When to File a Disciplinary Complaint
By Lisa Y. Weatherspoon
The practice of law is riddled with many challenges. It becomes even more complicated when challenged by the unethical conduct of colleagues, superiors, or opposing counsel.
Most lawyers, at some time or another, face the difficult and uncomfortable task of deciding whether to report another lawyer’s misconduct. This month’s column considers this dilemma, focusing specifically on Legal Ethics Opinions 220 (1991) (threats to file disciplinary charges), 246 (1994) (a lawyer’s obligation to report another lawyer’s misconduct), and 270 (1997) (whether a subordinate lawyer must alert the client and report the superior’s misconduct after the lawyer has left the practice).
It is not uncommon for lawyers to find themselves faced with whether to report another lawyer’s violation of the ethical rules. Rule 8.3(a) of the D.C. Rules of Professional Conduct provides that a lawyer who knows of another lawyer’s misconduct must report it if the conduct violates the rules and raises “a substantial question as to that lawyer’s honesty, trustworthiness, or fitness. . . .” Rule 8.4(g) states that it is professional misconduct to seek or threaten to seek criminal or disciplinary charges solely to gain an advantage in a civil matter.
Legal Ethics Opinion 246 addresses the four prerequisites to lawyers’ reporting obligations pursuant to Rule 8.3. The first is knowledge. A lawyer is required to report misconduct only when there is a clear belief that another lawyer has committed a violation of the Rules of Professional Conduct or other misconduct.

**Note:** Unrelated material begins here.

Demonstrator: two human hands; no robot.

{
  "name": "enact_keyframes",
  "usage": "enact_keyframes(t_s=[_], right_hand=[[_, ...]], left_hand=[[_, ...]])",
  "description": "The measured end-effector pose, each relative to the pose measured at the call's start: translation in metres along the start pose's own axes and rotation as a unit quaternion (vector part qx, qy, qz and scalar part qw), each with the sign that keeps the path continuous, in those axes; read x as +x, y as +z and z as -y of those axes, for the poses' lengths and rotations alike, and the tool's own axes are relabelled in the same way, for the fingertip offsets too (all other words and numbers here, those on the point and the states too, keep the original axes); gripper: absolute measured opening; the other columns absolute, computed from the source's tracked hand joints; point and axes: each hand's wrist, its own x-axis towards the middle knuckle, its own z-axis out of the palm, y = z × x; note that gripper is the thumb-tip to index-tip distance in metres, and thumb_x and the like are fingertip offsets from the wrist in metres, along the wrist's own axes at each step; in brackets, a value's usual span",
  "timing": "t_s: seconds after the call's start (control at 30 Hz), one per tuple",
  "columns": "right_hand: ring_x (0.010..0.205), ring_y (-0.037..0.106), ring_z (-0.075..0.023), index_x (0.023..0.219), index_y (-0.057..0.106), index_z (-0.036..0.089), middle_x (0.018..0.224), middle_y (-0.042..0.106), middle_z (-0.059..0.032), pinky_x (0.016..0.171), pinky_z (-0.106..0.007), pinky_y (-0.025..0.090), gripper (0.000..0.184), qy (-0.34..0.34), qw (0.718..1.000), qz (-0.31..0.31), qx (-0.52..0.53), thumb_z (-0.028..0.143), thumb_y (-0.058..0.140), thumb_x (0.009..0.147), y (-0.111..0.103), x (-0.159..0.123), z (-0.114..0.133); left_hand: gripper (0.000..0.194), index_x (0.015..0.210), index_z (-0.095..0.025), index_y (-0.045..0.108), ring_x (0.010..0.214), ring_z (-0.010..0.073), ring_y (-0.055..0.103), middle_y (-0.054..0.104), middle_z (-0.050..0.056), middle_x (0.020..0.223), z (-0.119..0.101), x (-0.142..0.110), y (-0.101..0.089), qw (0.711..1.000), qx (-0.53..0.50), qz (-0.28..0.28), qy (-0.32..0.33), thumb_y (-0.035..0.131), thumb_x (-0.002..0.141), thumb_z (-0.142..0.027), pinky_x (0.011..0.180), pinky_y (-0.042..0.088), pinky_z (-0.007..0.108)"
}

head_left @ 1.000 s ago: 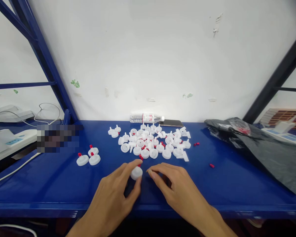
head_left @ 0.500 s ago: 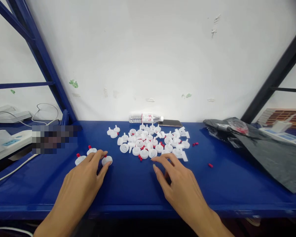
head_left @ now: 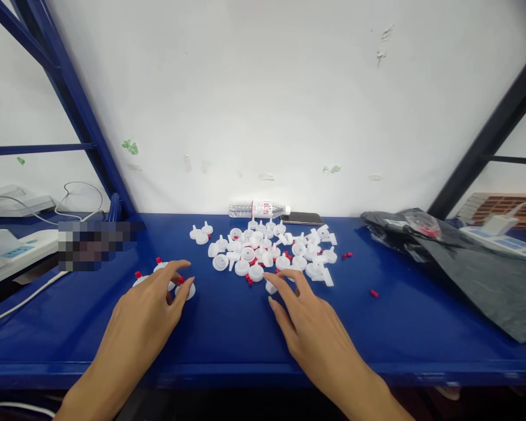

The second prerequisite requires that disclosure not violate the client’s confidences or secrets. Rule 8.3(c) states, “This Rule does not require disclosure of information otherwise protected by Rule 1.6.” Opinion 246 further clarifies:
If information is protected by Rule 1.6, it is specifically exempted from the mandatory reporting requirement of Rule 8.3(a). . . . We believe the exemption in Rule 8.3(c), read together with Rule 1.6 itself, means that a lawyer may not report misconduct where this would entail a disclosure of information protected by Rule 1.6. [Emphasis in original.]
Further, reporting may be prohibited under Rule 1.3(b)(2) if it would “prejudice or damage” the client even if the client consents to the disclosure.
The third prerequisite is that the lawyer’s actions rise to the level of an ethical violation. Inappropriate conduct may be unprofessional or negligent, but may not constitute a disciplinary violation. A would-be reporter is required to report only acts that violate the Rules of Professional Conduct.
The final prerequisite is that the conduct raises a substantial question as to the lawyer’s honesty, trustworthiness, or fitness to practice law. This qualification narrows the field of what violations must be reported to only the most serious ones. The comments to Rule 8.3 explain that lawyers should exercise judgment when reporting misconduct, that they are not required to report every violation. The purpose of the rule is to protect the integrity of the profession; therefore clear and substantial violations should be addressed.
Opinion 270 provides a good example of a situation in which a lawyer has a duty to report misconduct. The inquirer of this opinion was hired through a temporary agency to work for a sole practitioner. The employing lawyer advised the inquirer that the client had repeatedly insisted that he write aggressive letters to a third party, despite the lawyer’s advice against such action. In order to satisfy the client, the employing lawyer explained that he would draft the requested letters and send copies to the client without ever sending them to the addressee.
The Legal Ethics Committee determined that all four of the requirements addressed in Opinion 246 were satisfied by the facts presented in this scenario: the inquirer had actual knowledge of the wrongdoing; the disclosure would not violate the client’s confidences or secrets; the employing lawyer had violated the Rules of Professional Conduct; and ongoing and deliberate lying constituted conduct that raised a substantial question of the lawyer’s honesty, trustworthiness, and fitness to practice law.
Sometimes misconduct occurs while dealing with opposing counsel. In these circumstances, lawyers may be reluctant to report the wrongdoing of opposing counsel for fear of violating Rule 8.4(g), which provides that it is misconduct to threaten to seek criminal or disciplinary charges in order to gain an advantage in a civil matter.
Opinion 220 makes it clear that this need not be the case when such reports are made in good faith: “If a complaint or report is filed with Bar Counsel in a good faith effort to comply with the provisions of Rule 8.3 it cannot be said to be filed solely for the purpose of gaining advantage in a civil matter.”
Lawyers are well advised to file disciplinary complaints only when circumstances satisfy the tests set forth in Opinion 246. Frivolous complaints may well violate Rule 3.1 (meritorious claims and contentions). Further, threats to file disciplinary complaints are unlikely to be considered as a good-faith effort to comply with the rule, as the obligation is to report, rather than merely threaten to report, misconduct.
As lawyers, we are members of a self-regulating profession. In keeping with comment 1 to Rule 8.4, the integrity of our profession is best protected when lawyers are held accountable for “offenses that indicate lack of those characteristics relevant to law practice.”